En France, comme dans de nombreux autres pays, il est difficile d'estimer le taux d'attaque réel de Covid-19 car de très nombreux malades n'ont pas été testés et les cas suspectés par l'approche syndromique n'ont pas été déclarés. Il en va de même pour le taux de létalité (nombre de décès par rapport au nombre de personnes infectées), estimé entre 0,3 et 0,6 % pour l'ensemble de la population, donc très inférieur à celui de la grippe espagnole (2 à 4 %), mais supérieur à celui de la grippe saisonnière (0,1 %).

Le taux de mortalité est le nombre de décès rapporté à la population totale. Sachant que les personnes les plus à risque de mourir de Covid-19 sont âgées de plus de 65 ans (environ 2/3 des décès) et porteuses de comorbidités, ce taux doit être stratifié par tranches d'âge. Actuellement, seuls sont déclarés les décès survenant chez des cas confirmés par RT-PCR, de façon exhaustive à l'hôpital mais beaucoup moins dans les EHPAD. Les décès survenus à domicile sont estimés ultérieurement par l'excès de mortalité (comparaison de la mortalité observée pendant l'épidémie avec la mortalité pendant les mêmes mois dans les années antérieures) à partir des données d'État civil recueillies par l'INSEE.

Les méthodes d'estimation de la morbidité et de la mortalité par Covid-19 diffèrent beaucoup d'un pays à l'autre comme l'illustre cet exemple particulièrement démonstratif :
– en France (67 millions d'habitants), le nombre de décès cumulés début juin était de 28 940 pour 151 325 cas confirmés par RT-PCR, soit un taux de létalité apparent de 19% pour un taux de mortalité de 432 par million d'habitants ;
– en Belgique (11,4 millions d'habitants) où sont déclarés tous les cas (confirmés et suspects) et où tous les décès (à domicile, à l'hôpital ou en EHPAD, avec ou sans confirmation par RT-PCR) sont comptabilisés en temps réel, le nombre de décès cumulés était estimé à 9505 pour un total de 58 615 cas déclarés, soit un taux de létalité apparent de 16% pour un taux de mortalité de 833 décès par million d'habitants, le plus élevé de toute l'Europe.

C'est pourquoi les comparaisons des taux de mortalité et de létalité entre différents pays doivent être conduites avec circonspection.
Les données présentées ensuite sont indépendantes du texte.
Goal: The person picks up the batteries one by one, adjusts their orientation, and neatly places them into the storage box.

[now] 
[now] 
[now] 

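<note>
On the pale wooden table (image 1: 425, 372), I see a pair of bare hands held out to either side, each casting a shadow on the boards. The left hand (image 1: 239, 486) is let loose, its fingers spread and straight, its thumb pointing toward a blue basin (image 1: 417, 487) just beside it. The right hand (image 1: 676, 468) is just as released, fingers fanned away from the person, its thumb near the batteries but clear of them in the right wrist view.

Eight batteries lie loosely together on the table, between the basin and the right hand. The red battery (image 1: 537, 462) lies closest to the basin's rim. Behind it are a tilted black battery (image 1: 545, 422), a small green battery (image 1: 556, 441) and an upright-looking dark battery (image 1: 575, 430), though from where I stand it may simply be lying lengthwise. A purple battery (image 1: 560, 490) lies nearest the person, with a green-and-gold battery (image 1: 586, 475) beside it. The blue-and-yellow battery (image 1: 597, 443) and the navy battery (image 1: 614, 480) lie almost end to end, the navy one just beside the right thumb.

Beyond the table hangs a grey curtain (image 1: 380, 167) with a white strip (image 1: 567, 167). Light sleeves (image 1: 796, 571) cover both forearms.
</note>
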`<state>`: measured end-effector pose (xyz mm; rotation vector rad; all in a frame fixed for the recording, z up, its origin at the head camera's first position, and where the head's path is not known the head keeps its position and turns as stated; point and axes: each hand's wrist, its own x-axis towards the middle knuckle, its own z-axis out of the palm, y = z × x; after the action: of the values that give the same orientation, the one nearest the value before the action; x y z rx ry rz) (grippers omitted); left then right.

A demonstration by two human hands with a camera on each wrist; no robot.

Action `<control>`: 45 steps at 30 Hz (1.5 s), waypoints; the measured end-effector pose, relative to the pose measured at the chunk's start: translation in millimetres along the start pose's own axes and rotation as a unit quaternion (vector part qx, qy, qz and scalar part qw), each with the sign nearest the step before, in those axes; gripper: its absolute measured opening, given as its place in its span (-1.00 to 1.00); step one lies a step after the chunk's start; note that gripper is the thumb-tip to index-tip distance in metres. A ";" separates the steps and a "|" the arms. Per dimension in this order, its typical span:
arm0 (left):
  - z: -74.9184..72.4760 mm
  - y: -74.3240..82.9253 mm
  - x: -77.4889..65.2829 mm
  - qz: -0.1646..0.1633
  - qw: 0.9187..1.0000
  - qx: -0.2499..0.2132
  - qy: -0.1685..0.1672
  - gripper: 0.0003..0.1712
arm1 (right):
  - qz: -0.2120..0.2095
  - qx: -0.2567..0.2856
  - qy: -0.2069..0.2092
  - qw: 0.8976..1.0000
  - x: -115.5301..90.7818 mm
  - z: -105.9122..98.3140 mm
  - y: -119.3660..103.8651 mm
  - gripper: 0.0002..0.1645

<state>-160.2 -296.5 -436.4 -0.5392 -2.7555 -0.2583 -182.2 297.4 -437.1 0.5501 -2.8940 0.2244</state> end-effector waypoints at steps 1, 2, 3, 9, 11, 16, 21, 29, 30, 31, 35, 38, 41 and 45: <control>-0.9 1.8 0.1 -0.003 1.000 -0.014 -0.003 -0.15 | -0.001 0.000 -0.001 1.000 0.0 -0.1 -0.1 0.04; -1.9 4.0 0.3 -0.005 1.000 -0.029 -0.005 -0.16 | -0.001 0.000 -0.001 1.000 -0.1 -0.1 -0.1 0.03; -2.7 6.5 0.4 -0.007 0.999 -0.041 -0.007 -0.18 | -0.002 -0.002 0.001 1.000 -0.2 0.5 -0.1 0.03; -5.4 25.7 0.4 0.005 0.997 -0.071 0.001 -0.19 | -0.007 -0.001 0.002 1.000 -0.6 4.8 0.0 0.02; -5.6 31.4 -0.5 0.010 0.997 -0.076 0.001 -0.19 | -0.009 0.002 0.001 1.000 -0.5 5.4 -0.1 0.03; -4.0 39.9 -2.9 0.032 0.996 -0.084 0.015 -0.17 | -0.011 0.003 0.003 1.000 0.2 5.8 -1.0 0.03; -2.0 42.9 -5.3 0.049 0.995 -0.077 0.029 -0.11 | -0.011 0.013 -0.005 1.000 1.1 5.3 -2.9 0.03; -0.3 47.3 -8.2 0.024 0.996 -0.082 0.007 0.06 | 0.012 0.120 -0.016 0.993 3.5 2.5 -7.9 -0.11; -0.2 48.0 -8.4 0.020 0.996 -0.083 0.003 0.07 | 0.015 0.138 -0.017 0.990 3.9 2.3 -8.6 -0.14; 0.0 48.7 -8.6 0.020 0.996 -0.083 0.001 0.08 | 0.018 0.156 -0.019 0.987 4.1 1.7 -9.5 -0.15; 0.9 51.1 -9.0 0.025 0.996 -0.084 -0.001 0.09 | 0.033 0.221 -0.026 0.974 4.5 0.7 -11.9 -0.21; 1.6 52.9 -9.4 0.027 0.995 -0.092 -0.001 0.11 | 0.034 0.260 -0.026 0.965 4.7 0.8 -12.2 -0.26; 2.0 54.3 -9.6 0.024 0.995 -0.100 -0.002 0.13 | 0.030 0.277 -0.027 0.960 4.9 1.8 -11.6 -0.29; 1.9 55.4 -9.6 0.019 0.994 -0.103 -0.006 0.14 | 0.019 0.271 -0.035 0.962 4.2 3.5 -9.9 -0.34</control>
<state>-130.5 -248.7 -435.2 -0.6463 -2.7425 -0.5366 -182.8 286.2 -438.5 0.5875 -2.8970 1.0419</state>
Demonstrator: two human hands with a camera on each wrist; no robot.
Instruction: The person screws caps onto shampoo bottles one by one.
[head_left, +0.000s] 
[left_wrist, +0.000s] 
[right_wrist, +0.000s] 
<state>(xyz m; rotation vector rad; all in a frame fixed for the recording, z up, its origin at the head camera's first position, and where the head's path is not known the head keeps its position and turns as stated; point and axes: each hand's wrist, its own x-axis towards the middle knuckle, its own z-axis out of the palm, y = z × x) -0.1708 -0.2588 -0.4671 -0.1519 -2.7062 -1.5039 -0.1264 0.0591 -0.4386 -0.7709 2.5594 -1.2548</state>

Dans les pays d'Europe (à l'exception de la Belgique) et d'Amérique du Nord, en Australie, Nouvelle Zélande, etc., le compte des décès est relativement fiable mais non exhaustif. Dans les pays d'Afrique, d'Amérique du Sud et en Chine, le compte des décès est souvent sous-estimé, du fait de déclarations non systématiques ou retardées, de l'absence de tests et d'une mortalité élevée imputable à d'autres maladies infectieuses.

Face à ces constats, l'Académie nationale de médecine recommande :
– la plus grande prudence dans les comparaisons internationales de mortalité due à la Covid-19, tenant compte des méthodes utilisées pour la détection des cas et pour le recueil des données, de la structure démographique des populations et du contexte épidémiologique ;
– la généralisation de la certification électronique des causes médicales de décès, afin de suivre en temps réel les indicateurs de mortalité en fonction de ses causes ;
– la prise en compte dans le bilan de la Covid-19, des indicateurs de morbidité et de mortalité collatérales (non Covid-19), conséquences du retard ou de l'absence de prise en charge des urgences médico-chirurgicales.